Research and development for “fixing severed spinal cords” has been ongoing for decades. Allocation of funds for this disorder, however, is scarce when compared to more common maladies such as coronary artery disease. Since the unfortunate accident of Christopher Reeves that rendered him a Ventilator-dependent tetraplegic, SCI has entered into the limelight and more money has been donated from the private sector. It is therefore hoped that within the next few decades a breakthrough for SCI may be established. It is the dream of many individuals that complete paralysis of acute SCI may be prevented and chronically injured persons may regain Motor function.
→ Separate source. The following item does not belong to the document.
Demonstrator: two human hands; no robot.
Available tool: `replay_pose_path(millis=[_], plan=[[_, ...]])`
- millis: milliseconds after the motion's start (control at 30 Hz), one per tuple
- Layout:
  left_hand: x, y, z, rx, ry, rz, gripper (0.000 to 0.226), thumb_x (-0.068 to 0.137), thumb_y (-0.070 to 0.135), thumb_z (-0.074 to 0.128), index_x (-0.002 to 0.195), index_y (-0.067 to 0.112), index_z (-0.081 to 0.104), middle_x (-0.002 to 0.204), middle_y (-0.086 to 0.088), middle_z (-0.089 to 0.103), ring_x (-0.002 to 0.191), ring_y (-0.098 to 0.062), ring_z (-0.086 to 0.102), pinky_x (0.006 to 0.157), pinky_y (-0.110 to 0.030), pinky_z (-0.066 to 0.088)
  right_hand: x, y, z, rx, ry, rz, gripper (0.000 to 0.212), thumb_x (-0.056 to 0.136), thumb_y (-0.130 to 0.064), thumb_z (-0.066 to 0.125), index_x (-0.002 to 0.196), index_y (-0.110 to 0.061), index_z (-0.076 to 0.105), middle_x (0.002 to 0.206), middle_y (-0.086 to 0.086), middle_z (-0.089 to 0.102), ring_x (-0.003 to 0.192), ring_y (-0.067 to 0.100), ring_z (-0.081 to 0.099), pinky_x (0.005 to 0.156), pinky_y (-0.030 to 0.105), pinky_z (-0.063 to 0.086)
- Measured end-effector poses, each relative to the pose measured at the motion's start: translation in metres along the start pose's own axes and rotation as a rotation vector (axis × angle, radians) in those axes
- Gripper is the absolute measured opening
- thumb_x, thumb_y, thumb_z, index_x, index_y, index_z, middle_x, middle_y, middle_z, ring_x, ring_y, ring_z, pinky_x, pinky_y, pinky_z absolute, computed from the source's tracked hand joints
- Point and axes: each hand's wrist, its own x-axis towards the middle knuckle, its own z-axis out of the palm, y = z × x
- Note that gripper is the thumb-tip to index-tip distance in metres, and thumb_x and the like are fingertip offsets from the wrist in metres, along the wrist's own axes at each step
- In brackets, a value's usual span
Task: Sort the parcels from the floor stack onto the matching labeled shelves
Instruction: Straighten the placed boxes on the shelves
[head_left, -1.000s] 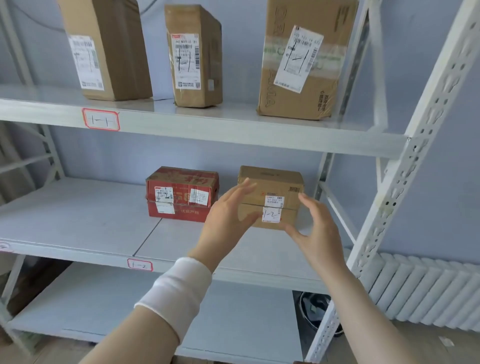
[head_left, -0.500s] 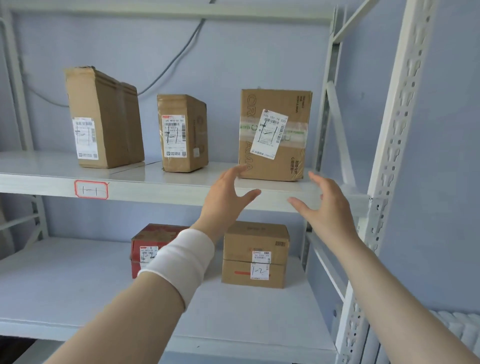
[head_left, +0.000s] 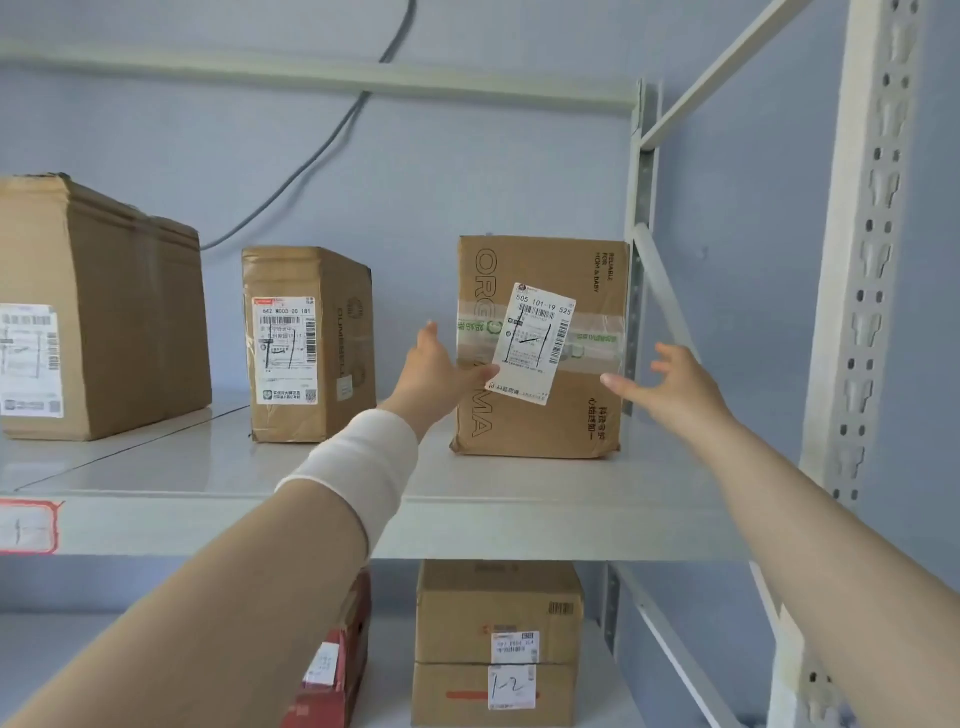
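- Upper shelf (head_left: 519, 525): three brown parcels stand on it. A red-bordered tag (head_left: 26, 526) reading "1-1" sits on its front edge at the far left.
- Right parcel (head_left: 540, 415): upright near the shelf's right end, set back from the front edge. A white label (head_left: 534, 343), tilted, marked "1-1" by hand, lies across a band of tape.
- Left hand (head_left: 439, 371): open, fingers spread, thumb against the right parcel's left front edge. It grips nothing. A white cuff (head_left: 358, 467) covers the wrist.
- Right hand (head_left: 675, 382): open, fingers spread, beside the parcel's right side. Whether it touches the box I cannot tell; it grips nothing.
- Middle parcel (head_left: 306, 345): upright, well left of the hands, label marked "1-1".
- Left parcel (head_left: 93, 312): largest, at the shelf's left end, cut by the frame.
- Lower shelf (head_left: 618, 691): a brown box (head_left: 496, 644) labelled "1-2" and, left of it, a red box (head_left: 332, 675) partly hidden by the left arm.
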Motion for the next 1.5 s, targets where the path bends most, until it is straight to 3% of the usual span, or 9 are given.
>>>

In the meantime, because of medical advances in early and appropriate intervention in acute SCI, patients are living longer and experiencing more related complications as a result. The medical cost may be considerable as the SCI patient may live many years post injury. Experience shows that the more comprehensive the initial education and training are, the better the patient and family are in understanding the manifestations of spinal injury and in preventing complications through the years.

A person with SCI, especially with a diagnosis of ASIA A Tetraplegia, should be regularly followed by a team of physicians including a primary care practitioner annually, a specialist in SCI Rehabilitation (such as a Physiatrist) at least every other year and for special circumstances and a urologist per medical discretion. Referrals to medical and ancillary specialists should not be delayed. One example of potential cost savings is to have a therapist rather than a vendor evaluate a patient for a new wheelchair. With more patients “recovering” from SCI as well as living longer, money should be thoughtfully spent as penny-wise in the short run may prove to be pound-foolish in the long run. The goal is to provide first-rate, cost-effective medical care to this disabled population.


Rehabilitation of the spinal cord injured patient is complex. It is a continuum of treatment provided by specialty-trained professionals who assist the patient in learning to deal with his or her new Disability. Intervention should begin as early as the day of injury and continue throughout the patient’s lifetime. Despite being permanently disabled, patients have the potential to be as independent as they can, provided they are given appropriate tools and training. Comprehensive spinal cord injury rehabilitation can create accomplishment and independence from catastrophe and disability, offering hope and optimism to patients with spinal cord injury.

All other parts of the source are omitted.